13. Verweerder heeft zich ter zitting desgevraagd nader op het standpunt gesteld dat nu het causale verband tussen de activiteiten van eiser in het verleden en zijn strafrechtelijke veroordeling nog steeds niet is aangetoond, eiser niet alleen op grond van zijn werkverleden bij HEPAR en de MIT en de veroordeling op grond van de Opiumwet bij terugkeer te vrezen heeft voor een met artikel 3 van het EVRM strijdige behandeling of bestraffing.
14. De rechtbank is echter van oordeel dat, uitgaande van de geloofwaardig geachte elementen en de door eiser ingebrachte stukken, in onderling verband bezien en geplaatst tegen de achtergrond van de algemene en verslechterende situatie in Turkije sinds de mislukte couppoging van 15 juli 2016, moet worden geoordeeld dat er aanwijzingen zijn dat hij - ook bij het ontbreken van eerdergenoemd causaal verband - bij terugkeer naar zijn land het risico kan lopen op een met artikel 3 van het EVRM strijdige behandeling of bestraffing. Daarbij acht de rechtbank ook van belang dat verweerder aan het bestreden besluit geen recente landeninformatie ten grondslag heeft gelegd. Eiser heeft met betrekking tot de situatie in Turkije verwezen naar diverse recente artikelen.

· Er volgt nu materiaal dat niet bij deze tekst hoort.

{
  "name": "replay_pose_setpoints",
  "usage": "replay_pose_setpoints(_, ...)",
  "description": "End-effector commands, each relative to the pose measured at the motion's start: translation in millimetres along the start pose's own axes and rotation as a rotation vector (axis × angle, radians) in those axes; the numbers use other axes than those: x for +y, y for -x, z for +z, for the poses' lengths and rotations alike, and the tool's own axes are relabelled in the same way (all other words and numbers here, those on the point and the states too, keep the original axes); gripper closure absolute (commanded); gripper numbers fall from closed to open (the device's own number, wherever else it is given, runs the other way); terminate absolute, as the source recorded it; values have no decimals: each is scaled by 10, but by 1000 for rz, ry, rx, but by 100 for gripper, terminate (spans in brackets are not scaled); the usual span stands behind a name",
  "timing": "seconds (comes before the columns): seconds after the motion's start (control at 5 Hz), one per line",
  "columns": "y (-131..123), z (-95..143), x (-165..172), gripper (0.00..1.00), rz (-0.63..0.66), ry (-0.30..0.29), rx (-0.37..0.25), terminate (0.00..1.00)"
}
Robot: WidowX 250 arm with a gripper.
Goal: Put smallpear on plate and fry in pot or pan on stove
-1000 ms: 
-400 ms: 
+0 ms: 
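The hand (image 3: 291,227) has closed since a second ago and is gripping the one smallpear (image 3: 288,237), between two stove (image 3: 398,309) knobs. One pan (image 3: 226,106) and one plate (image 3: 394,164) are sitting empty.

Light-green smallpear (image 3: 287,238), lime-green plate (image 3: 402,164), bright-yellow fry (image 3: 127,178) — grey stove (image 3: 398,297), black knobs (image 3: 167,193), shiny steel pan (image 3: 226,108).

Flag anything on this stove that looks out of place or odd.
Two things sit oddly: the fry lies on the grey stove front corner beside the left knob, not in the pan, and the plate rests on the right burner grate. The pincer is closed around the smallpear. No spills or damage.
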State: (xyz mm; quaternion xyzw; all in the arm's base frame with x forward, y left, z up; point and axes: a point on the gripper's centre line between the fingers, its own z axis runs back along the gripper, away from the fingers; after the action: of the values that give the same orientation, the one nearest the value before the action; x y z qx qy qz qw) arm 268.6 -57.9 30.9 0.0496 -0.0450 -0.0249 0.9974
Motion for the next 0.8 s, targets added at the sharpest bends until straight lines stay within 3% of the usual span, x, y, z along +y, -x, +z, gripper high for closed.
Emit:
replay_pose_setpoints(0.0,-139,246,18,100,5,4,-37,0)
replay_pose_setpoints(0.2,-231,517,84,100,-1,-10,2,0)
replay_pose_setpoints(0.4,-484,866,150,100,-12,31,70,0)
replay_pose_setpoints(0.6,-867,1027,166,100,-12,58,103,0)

Verweerder had - op grond van het bepaalde in artikel 83.0a van de Vw – in het bestreden besluit alle geloofwaardig geachte omstandigheden bij elkaar genomen moeten betrekken bij de beoordeling van de vraag of eiser nu bij gedwongen terugkeer een reëel risico loopt op schending van artikel 3 van het EVRM. Nu dit niet is gebeurd, is het beroep daarom gegrond en wordt het bestreden besluit vernietigd wegens strijd met het bepaalde in artikel 3:46 van de Awb.
15. Het beroep is gegrond en de rechtbank vernietigt het bestreden besluit.
16. De rechtbank veroordeelt verweerder in de door eiser gemaakte proceskosten. Deze kosten stelt de rechtbank op grond van het Besluit proceskosten bestuursrecht voor de door een derde beroepsmatig verleende rechtsbijstand vast op € 1.002,- (1 punt voor het indienen van het beroepschrift en 1 punt voor het verschijnen ter zitting met een waarde per punt van € 501,- en een wegingsfactor 1).